Apesar de admitir que as pautas de direitos humanos foram mais abraçadas por políticos representantes de partidos de esquerda, o deputado Marcelo Freixo não acha que a dificuldade de acesso ao tema seja consequência da polarização política que vivemos. “Em outros países, a luta por direitos humanos não é necessariamente da esquerda e também há rejeição. Essa negação é anterior à polarização da esquerda com a direita”, defende.

Para o parlamentar, é preciso deixar claro, inclusive, que nem toda sigla ligada à esquerda é defensora dos direitos humanos. “Da mesma forma, há uma parte da direita que tem simpatia pelo tema. As violações cometidas pelo capitalismo colocaram os que contestam esse sistema como defensores de direitos humanos. Mas é importante ressaltar que tais direitos também são violados no mundo socialista. É bom que se diga isso”, aponta. 
 
Fazendo o dever de casa
Campanhas, palestras, humor. Para Julita Lemgruber são muitos os caminhos apontados pela pesquisa. “Nossa pauta é mal vista, mas não foi descartada. Há brechas e é nelas que devemos atuar. Precisamos nos repensar, avaliar nossa forma de abordagem e tentar achar uma maneira de abrir o diálogo com as pessoas que renegam a instituição direitos humanos. O caminho do humor é uma boa saída para essa abertura. Às vezes, uma charge traduz numa imagem o que longos textos não conseguem explicar. Se hoje no Brasil uma parte da população desconhece o tema, é uma culpa que precisa ser dividida por todos nós que acreditamos que direitos humanos e controle da criminalidade são compatíveis. Precisamos juntos fazer nosso dever de casa e compensar o tempo perdido”, defende a socióloga.

Espalhar a noção de que toda a sociedade ganha com a garantia de direitos humanos, “inclusive os policiais, que estão nas ruas no combate direto ao crime”, é considerado por Breno Melaragno o melhor caminho apontado pela pesquisa.

Numa tentativa de difundir este tema, a Comissão de Direitos Humanos da Alerj já desenvolve um trabalho em conjunto com o setor de psicologia da Polícia Militar. “Fazemos o atendimento de familiares de policiais mortos há um tempo, mas estamos desenvolvendo um protocolo em parceria com a própria corporação. Um policial é morto a cada dois dias. Nossa pauta não é excludente desse grupo. Muito pelo contrário, juntos podemos fazer um trabalho mais forte”, explica Marcelo Freixo.

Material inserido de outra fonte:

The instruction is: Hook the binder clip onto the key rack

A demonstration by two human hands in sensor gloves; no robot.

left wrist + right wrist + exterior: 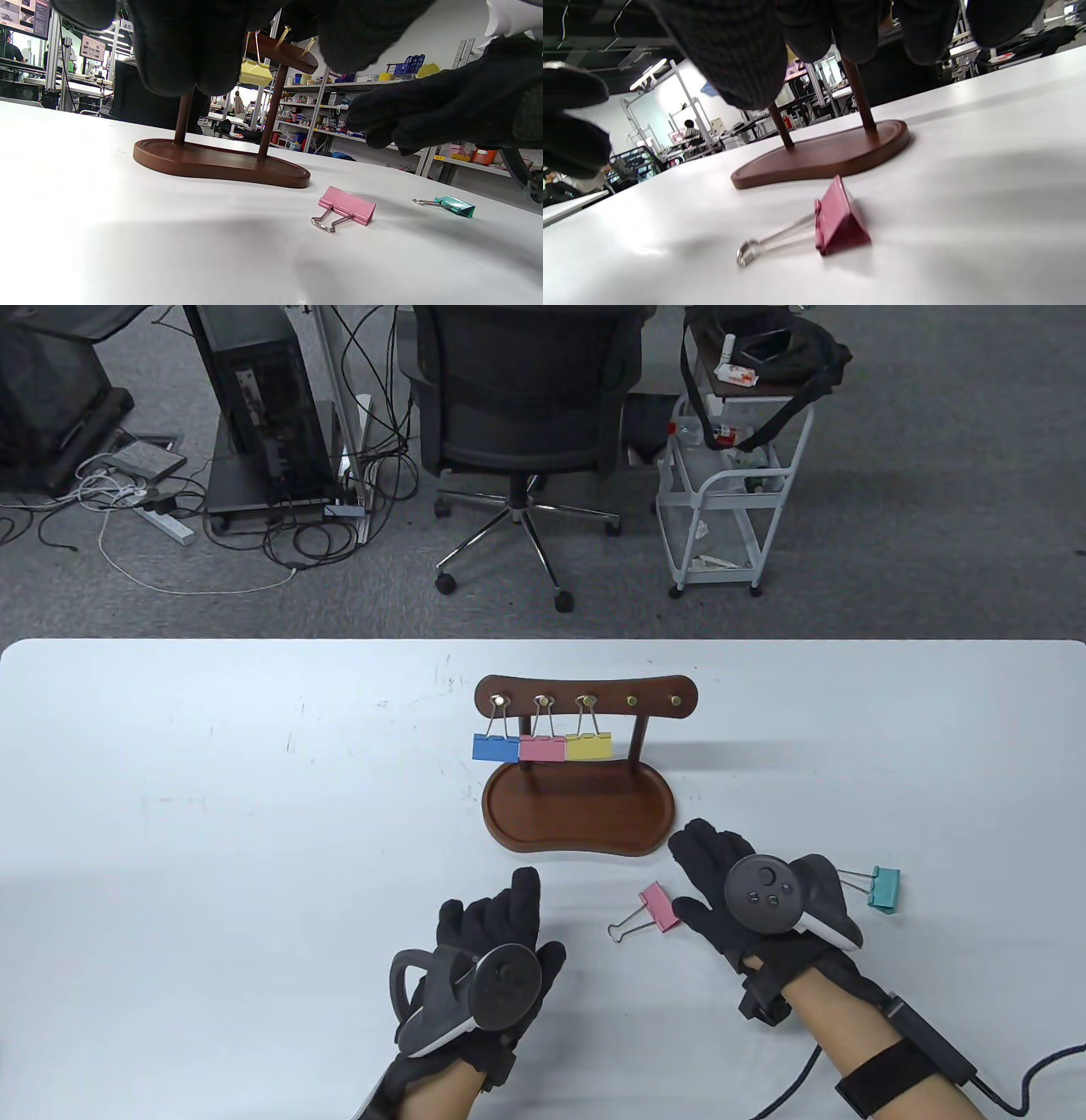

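the right hand [747,891] is hovering with fingers [742,55] spread and holding nothing, just right of the pink binder clip [653,909] lying near the bench's front edge, its long axis pointing toward the left hand [488,950].

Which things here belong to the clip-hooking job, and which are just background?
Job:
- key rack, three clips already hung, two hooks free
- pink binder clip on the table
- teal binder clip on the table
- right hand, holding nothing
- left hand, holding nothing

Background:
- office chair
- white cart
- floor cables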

Como na letra da canção Tribunal de rua (Marcelo Yuka, O Rappa), se o cano do fuzil refletiu o lado ruim do Brasil, está na hora, de geração em geração, mudar esta realidade, para que todos no bairro possam fazer uma nova lição.

A equipe de reportagem da TRIBUNA procurou a Secretaria de Estado de Segurança Pública e o Tribunal de Justiça, mas as duas instituições preferiram não se manifestar sobre as críticas apresentadas no estudo.